▶ _Brief_
Below are some records. Return exactly the lines from the one with "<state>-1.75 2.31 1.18" to the one with "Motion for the", and nothing else.

[Items from a data source]
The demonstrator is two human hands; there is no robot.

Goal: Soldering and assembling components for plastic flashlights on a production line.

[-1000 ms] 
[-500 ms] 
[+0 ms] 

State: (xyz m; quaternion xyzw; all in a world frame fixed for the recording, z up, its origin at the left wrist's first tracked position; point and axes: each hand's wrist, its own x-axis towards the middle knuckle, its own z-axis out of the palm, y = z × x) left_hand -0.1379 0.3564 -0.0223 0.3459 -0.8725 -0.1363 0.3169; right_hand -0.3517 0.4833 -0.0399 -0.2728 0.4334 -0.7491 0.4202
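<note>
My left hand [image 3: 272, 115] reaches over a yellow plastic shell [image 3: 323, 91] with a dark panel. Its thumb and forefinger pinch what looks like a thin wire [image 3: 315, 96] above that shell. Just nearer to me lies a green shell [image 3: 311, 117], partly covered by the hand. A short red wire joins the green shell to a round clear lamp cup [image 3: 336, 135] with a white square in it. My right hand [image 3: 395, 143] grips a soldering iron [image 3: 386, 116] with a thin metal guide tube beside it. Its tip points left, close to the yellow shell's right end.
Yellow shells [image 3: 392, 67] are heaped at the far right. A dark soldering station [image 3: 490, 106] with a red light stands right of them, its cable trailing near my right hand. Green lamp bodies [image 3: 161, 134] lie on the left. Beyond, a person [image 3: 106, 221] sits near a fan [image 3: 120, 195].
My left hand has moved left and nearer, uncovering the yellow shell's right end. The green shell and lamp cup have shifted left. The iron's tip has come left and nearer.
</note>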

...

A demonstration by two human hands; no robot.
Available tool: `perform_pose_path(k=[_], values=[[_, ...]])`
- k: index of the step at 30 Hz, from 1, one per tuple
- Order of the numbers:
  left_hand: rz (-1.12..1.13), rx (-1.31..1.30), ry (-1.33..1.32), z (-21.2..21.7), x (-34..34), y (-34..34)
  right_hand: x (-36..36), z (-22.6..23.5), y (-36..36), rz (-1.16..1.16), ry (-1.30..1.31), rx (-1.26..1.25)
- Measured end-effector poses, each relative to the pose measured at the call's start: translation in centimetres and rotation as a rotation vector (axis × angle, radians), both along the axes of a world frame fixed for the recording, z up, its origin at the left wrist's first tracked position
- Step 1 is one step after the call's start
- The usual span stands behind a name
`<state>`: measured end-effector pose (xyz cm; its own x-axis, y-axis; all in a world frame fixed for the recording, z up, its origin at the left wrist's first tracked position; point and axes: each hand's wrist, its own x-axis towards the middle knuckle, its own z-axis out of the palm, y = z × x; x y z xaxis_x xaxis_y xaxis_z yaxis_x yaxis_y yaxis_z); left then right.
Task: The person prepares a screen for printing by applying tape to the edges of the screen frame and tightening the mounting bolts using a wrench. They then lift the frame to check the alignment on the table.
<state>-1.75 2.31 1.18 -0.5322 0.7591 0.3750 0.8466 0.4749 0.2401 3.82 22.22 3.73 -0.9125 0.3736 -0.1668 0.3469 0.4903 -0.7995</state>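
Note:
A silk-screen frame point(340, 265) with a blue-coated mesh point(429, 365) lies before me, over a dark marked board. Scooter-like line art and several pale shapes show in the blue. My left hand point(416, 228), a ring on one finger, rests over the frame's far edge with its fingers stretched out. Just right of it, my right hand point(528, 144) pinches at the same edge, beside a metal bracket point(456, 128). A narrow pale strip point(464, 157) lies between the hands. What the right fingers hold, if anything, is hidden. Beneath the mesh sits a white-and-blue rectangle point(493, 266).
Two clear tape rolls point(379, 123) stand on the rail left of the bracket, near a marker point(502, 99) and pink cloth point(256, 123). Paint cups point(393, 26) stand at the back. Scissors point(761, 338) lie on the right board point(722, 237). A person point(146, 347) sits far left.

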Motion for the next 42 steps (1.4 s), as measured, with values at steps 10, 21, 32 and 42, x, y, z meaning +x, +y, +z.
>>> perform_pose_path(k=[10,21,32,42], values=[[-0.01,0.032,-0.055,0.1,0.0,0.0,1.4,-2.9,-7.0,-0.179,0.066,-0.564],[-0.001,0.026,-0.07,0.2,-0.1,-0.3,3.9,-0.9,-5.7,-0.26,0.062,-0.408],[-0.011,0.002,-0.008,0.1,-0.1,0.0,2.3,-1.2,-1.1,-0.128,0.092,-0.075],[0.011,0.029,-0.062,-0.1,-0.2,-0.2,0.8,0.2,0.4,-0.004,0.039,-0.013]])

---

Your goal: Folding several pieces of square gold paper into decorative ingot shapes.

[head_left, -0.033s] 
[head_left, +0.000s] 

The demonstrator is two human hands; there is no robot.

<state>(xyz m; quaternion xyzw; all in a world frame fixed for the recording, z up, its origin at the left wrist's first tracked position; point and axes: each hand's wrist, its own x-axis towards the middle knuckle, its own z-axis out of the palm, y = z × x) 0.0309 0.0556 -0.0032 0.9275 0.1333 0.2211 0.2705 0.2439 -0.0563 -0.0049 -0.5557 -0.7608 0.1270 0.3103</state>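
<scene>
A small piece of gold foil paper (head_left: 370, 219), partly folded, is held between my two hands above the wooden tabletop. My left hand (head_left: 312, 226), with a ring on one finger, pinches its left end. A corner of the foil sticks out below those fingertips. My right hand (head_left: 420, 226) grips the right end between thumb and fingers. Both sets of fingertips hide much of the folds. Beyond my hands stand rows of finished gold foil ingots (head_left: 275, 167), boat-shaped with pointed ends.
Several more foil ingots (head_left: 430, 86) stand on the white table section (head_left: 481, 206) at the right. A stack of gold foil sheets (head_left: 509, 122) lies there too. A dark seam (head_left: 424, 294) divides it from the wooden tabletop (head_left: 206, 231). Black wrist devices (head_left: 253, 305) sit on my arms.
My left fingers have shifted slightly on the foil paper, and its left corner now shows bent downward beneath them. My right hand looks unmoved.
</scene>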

▶ _Answer space_
<state>-1.75 2.31 1.18 -0.5322 0.7591 0.3750 0.8466 0.4749 0.2401 3.82 22.22 3.73 -0.9125 0.3736 -0.1668 0.3469 0.4903 -0.7995</state>
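Note:
A silk-screen frame point(340, 265) with a blue-coated mesh point(429, 365) lies before me, over a dark marked board. Scooter-like line art and several pale shapes show in the blue. My left hand point(416, 228), a ring on one finger, rests over the frame's far edge with its fingers stretched out. Just right of it, my right hand point(528, 144) pinches at the same edge, beside a metal bracket point(456, 128). A narrow pale strip point(464, 157) lies between the hands. What the right fingers hold, if anything, is hidden. Beneath the mesh sits a white-and-blue rectangle point(493, 266).
Two clear tape rolls point(379, 123) stand on the rail left of the bracket, near a marker point(502, 99) and pink cloth point(256, 123). Paint cups point(393, 26) stand at the back. Scissors point(761, 338) lie on the right board point(722, 237). A person point(146, 347) sits far left.
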
Motion for the next 42 steps (1.4 s), as measured, with values at steps 10, 21, 32 and 42, x, y, z meaning +x, +y, +z.

The work on this exercise is done.